Your instructions
Each record below is to be output unchanged, and any picture is to be dropped.

########################################

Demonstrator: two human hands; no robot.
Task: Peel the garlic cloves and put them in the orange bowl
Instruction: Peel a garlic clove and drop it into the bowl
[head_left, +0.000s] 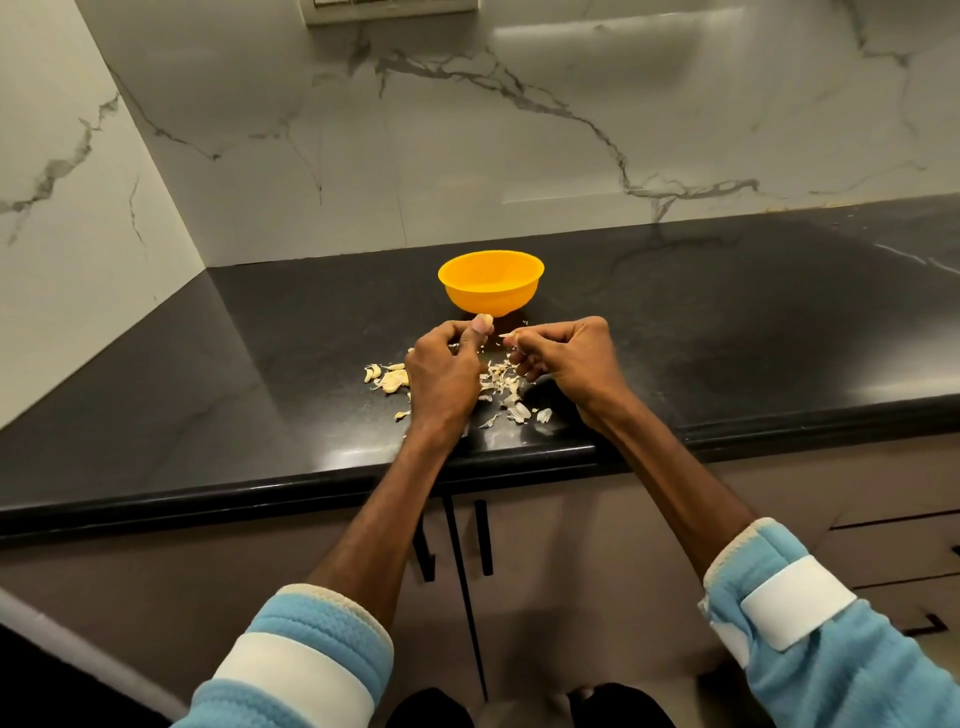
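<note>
The left hand (445, 366) is grasping a garlic clove (483, 319) in its grip, the clove showing above the thumb and curled fingers, just in front of the orange bowl (488, 300). The right hand (569, 358) is pinching a strip of skin (511, 338) in its grip, fingers curled, close to the left hand but apart from the clove. The orange bowl is standing upright on the black surface (727, 338), just beyond both hands; its near wall is hiding the bottom, so its contents cannot be told. Scraps of garlic and skin are lying on the surface in two groups: a left pile (388, 378) beside the left hand, and a right pile (511, 397) between and below the two hands, partly covered by them. Whole cloves and loose skins cannot be told apart with certainty in either pile. Both hands and forearms are blocking the part of the surface directly under them. A white marble wall (467, 156) with grey veins is rising behind the surface and turning along the left side. Below the front edge of the surface, cabinet doors with a black handle (485, 538) are showing between the forearms. The left sleeve (311, 649) and right sleeve (831, 654) are light blue, each carrying a white band.
</note>
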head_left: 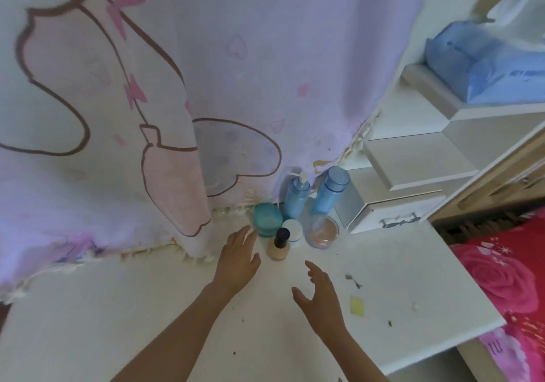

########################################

Exercise answer
Demonstrator: two human hands; no robot.
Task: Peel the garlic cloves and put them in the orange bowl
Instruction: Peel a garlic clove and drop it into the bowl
[head_left, +0.000s] 
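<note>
The left hand (445, 366) is grasping a garlic clove (483, 319) in its grip, the clove showing above the thumb and curled fingers, just in front of the orange bowl (488, 300). The right hand (569, 358) is pinching a strip of skin (511, 338) in its grip, fingers curled, close to the left hand but apart from the clove. The orange bowl is standing upright on the black surface (727, 338), just beyond both hands; its near wall is hiding the bottom, so its contents cannot be told. Scraps of garlic and skin are lying on the surface in two groups: a left pile (388, 378) beside the left hand, and a right pile (511, 397) between and below the two hands, partly covered by them. Whole cloves and loose skins cannot be told apart with certainty in either pile. Both hands and forearms are blocking the part of the surface directly under them. A white marble wall (467, 156) with grey veins is rising behind the surface and turning along the left side. Below the front edge of the surface, cabinet doors with a black handle (485, 538) are showing between the forearms. The left sleeve (311, 649) and right sleeve (831, 654) are light blue, each carrying a white band.
</note>
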head_left: 

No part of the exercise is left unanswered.